What to produce | With nothing left out, repeat every entry exactly.

Data in this exercise |
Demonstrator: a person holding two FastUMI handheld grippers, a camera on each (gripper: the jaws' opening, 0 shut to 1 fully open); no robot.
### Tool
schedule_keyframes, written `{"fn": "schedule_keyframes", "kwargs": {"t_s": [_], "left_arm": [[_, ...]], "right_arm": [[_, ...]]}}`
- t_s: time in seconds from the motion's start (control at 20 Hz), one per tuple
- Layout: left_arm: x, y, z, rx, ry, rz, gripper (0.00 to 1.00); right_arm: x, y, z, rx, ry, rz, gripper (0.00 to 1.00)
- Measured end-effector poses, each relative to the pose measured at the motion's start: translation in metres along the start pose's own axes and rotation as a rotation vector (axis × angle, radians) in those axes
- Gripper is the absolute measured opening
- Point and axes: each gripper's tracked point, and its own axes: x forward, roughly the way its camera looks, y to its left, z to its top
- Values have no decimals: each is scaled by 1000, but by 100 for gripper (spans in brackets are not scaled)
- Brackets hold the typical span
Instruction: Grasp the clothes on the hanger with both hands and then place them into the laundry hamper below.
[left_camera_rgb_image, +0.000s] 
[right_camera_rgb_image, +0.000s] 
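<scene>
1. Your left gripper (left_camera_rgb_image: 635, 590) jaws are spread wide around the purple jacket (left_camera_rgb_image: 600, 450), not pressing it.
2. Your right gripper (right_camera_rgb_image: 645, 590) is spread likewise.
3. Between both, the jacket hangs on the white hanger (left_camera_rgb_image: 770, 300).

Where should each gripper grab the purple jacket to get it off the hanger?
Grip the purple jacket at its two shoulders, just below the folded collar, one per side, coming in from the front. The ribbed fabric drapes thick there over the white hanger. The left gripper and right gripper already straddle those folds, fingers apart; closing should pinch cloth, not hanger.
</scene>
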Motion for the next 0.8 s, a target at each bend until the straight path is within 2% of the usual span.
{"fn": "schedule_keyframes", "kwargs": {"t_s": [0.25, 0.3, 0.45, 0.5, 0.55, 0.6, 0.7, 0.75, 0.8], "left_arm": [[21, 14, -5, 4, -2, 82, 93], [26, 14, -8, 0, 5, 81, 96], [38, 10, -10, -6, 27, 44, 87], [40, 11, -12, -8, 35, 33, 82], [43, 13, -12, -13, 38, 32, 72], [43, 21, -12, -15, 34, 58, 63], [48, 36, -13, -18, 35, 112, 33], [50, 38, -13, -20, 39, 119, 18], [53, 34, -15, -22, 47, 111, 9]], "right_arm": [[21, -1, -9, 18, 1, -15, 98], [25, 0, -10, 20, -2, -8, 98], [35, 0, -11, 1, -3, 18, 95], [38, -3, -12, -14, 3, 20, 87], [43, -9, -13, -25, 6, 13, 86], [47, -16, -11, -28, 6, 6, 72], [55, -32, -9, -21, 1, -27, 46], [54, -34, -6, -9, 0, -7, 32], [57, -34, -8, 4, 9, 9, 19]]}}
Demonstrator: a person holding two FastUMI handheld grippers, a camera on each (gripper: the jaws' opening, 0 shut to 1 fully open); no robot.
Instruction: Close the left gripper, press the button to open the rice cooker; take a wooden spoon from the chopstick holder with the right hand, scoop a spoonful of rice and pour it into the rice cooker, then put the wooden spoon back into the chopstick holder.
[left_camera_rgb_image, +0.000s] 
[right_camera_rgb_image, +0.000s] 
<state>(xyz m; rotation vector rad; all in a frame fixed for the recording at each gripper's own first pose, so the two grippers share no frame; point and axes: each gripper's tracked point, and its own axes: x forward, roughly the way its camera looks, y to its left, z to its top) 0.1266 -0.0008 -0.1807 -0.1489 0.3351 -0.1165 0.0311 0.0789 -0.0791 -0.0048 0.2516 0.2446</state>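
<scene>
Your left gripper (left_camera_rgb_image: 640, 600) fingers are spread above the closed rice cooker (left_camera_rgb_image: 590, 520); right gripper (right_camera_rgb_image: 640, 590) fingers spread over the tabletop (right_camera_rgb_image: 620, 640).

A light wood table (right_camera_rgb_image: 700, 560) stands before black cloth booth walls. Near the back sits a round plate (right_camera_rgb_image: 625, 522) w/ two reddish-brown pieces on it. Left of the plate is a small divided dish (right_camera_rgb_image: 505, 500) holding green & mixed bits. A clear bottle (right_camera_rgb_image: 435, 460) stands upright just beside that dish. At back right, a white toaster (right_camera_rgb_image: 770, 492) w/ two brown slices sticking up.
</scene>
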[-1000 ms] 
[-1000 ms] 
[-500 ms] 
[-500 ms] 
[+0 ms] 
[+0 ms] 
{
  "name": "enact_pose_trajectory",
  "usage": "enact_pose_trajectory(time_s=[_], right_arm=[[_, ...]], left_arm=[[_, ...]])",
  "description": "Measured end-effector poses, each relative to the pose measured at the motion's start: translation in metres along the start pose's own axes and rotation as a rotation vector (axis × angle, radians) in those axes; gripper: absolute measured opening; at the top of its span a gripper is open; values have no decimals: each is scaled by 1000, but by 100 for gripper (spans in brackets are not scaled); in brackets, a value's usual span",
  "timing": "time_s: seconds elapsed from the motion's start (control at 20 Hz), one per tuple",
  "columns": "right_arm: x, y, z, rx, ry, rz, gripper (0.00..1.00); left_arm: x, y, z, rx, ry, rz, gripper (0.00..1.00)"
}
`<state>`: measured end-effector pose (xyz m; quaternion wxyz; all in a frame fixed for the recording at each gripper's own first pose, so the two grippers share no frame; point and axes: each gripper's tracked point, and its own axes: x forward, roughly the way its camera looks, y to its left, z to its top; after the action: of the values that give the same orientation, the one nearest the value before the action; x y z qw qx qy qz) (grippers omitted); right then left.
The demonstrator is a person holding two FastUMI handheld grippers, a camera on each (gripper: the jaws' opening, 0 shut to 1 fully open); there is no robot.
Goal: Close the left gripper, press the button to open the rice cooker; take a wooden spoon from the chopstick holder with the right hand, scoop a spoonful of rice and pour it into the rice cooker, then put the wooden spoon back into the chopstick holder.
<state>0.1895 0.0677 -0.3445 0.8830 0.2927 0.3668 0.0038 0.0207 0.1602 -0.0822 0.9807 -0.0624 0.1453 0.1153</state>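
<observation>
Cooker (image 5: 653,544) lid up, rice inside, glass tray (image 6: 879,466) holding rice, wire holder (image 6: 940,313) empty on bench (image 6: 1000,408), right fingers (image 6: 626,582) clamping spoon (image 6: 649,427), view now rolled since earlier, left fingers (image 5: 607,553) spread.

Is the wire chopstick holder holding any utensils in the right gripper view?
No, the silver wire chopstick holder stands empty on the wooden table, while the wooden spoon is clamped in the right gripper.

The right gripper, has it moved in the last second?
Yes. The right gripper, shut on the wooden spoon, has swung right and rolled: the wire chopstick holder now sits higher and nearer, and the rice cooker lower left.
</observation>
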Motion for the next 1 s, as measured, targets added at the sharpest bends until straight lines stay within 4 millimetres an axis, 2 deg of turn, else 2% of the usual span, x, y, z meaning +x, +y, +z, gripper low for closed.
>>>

Task result |
Demonstrator: a person holding two FastUMI handheld grippers, a camera on each (gripper: the jaws' opening, 0 shut to 1 fully open); no robot.
### Tool
schedule_keyframes, written `{"fn": "schedule_keyframes", "kwargs": {"t_s": [_], "left_arm": [[_, ...]], "right_arm": [[_, ...]]}}`
- t_s: time in seconds from the motion's start (control at 20 Hz), one per tuple
- Layout: left_arm: x, y, z, rx, ry, rz, gripper (0.00 to 1.00); right_arm: x, y, z, rx, ry, rz, gripper (0.00 to 1.00)
- Measured end-effector poses, each relative to the pose measured at the motion's start: translation in metres along the start pose's own axes and rotation as a rotation vector (axis × angle, radians) in those axes
- Gripper is the absolute measured opening
- Point and axes: each gripper's tracked point, and its own axes: x forward, roughly the way its camera looks, y to its left, z to its top
- Values have no decimals: each is scaled by 1000, but by 100 for gripper (spans in brackets are not scaled)
- Brackets hold the typical span
Instruction: Grasp the clothes on the hanger with both hands and then place them into the laundry hamper below.
[left_camera_rgb_image, +0.000s] 
[right_camera_rgb_image, +0.000s] 
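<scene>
1. Your left gripper (left_camera_rgb_image: 635, 590) jaws are spread wide around the purple jacket (left_camera_rgb_image: 600, 450), not pressing it.
2. Your right gripper (right_camera_rgb_image: 645, 590) is spread likewise.
3. Between both, the jacket hangs on the white hanger (left_camera_rgb_image: 770, 300).

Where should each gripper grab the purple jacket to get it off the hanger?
Grip the purple jacket at its two shoulders, just below the folded collar, one per side, coming in from the front. The ribbed fabric drapes thick there over the white hanger. The left gripper and right gripper already straddle those folds, fingers apart; closing should pinch cloth, not hanger.
</scene>
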Motion for the next 0.8 s, a target at each bend until the straight path is within 2% of the usual span.
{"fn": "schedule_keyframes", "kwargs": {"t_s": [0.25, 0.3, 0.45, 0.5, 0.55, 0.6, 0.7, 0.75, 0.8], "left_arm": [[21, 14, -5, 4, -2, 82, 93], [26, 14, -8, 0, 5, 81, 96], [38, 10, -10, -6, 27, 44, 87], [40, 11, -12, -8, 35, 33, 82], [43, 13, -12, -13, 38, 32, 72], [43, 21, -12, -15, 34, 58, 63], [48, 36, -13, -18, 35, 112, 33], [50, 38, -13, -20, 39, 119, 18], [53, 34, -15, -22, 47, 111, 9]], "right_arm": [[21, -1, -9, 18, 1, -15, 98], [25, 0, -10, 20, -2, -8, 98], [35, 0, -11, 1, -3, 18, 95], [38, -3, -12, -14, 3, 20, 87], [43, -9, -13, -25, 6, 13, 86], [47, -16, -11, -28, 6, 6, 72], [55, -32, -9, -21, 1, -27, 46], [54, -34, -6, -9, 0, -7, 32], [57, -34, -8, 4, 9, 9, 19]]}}
Demonstrator: a person holding two FastUMI handheld grippers, a camera on each (gripper: the jaws' opening, 0 shut to 1 fully open); no robot.
Instruction: Close the left gripper, press the button to open the rice cooker; take a wooden spoon from the chopstick holder with the right hand, scoop a spoonful of rice and pour it into the rice cooker, then put the wooden spoon back into the chopstick holder.
[left_camera_rgb_image, +0.000s] 
[right_camera_rgb_image, +0.000s] 
<state>(xyz m; rotation vector rad; all in a frame fixed for the recording at each gripper's own first pose, so the two grippers share no frame; point and axes: each gripper's tracked point, and its own axes: x forward, roughly the way its camera looks, y to its left, z to its top) 0.1266 -0.0008 -0.1807 -0.1489 0.3351 -0.1165 0.0311 0.0789 -0.0791 -0.0048 0.2516 0.2446</state>
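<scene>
Your left gripper (left_camera_rgb_image: 640, 600) fingers are spread above the closed rice cooker (left_camera_rgb_image: 590, 520); right gripper (right_camera_rgb_image: 640, 590) fingers spread over the tabletop (right_camera_rgb_image: 620, 640).

A light wood table (right_camera_rgb_image: 700, 560) stands before black cloth booth walls. Near the back sits a round plate (right_camera_rgb_image: 625, 522) w/ two reddish-brown pieces on it. Left of the plate is a small divided dish (right_camera_rgb_image: 505, 500) holding green & mixed bits. A clear bottle (right_camera_rgb_image: 435, 460) stands upright just beside that dish. At back right, a white toaster (right_camera_rgb_image: 770, 492) w/ two brown slices sticking up.
</scene>
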[-1000 ms] 
[-1000 ms] 
[-500 ms] 
[-500 ms] 
[+0 ms] 
[+0 ms] 
{
  "name": "enact_pose_trajectory",
  "usage": "enact_pose_trajectory(time_s=[_], right_arm=[[_, ...]], left_arm=[[_, ...]])",
  "description": "Measured end-effector poses, each relative to the pose measured at the motion's start: translation in metres along the start pose's own axes and rotation as a rotation vector (axis × angle, radians) in those axes; gripper: absolute measured opening; at the top of its span a gripper is open; values have no decimals: each is scaled by 1000, but by 100 for gripper (spans in brackets are not scaled); in brackets, a value's usual span",
  "timing": "time_s: seconds elapsed from the motion's start (control at 20 Hz), one per tuple",
  "columns": "right_arm: x, y, z, rx, ry, rz, gripper (0.00..1.00); left_arm: x, y, z, rx, ry, rz, gripper (0.00..1.00)"
}
`<state>`: measured end-effector pose (xyz m; quaternion wxyz; all in a frame fixed for the recording at each gripper's own first pose, so the two grippers share no frame; point and axes: each gripper's tracked point, and its own axes: x forward, roughly the way its camera looks, y to its left, z to its top; after the action: of the values that give the same orientation, the one nearest the value before the action; x y z qw qx qy qz) (grippers omitted); right then left.
The demonstrator is a person holding two FastUMI handheld grippers, a camera on each (gripper: the jaws' opening, 0 shut to 1 fully open); there is no robot.
Goal: Close the left gripper, press the button to open the rice cooker; take a wooden spoon from the chopstick holder with the right hand, scoop a spoonful of rice and pour it into the rice cooker, then put the wooden spoon back into the chopstick holder.
<state>0.1895 0.0677 -0.3445 0.8830 0.2927 0.3668 0.0038 0.0207 0.1602 -0.0822 0.9807 -0.0624 0.1453 0.1153</state>
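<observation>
Cooker (image 5: 653,544) lid up, rice inside, glass tray (image 6: 879,466) holding rice, wire holder (image 6: 940,313) empty on bench (image 6: 1000,408), right fingers (image 6: 626,582) clamping spoon (image 6: 649,427), view now rolled since earlier, left fingers (image 5: 607,553) spread.

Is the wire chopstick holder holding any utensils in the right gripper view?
No, the silver wire chopstick holder stands empty on the wooden table, while the wooden spoon is clamped in the right gripper.

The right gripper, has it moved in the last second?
Yes. The right gripper, shut on the wooden spoon, has swung right and rolled: the wire chopstick holder now sits higher and nearer, and the rice cooker lower left.
</observation>
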Motion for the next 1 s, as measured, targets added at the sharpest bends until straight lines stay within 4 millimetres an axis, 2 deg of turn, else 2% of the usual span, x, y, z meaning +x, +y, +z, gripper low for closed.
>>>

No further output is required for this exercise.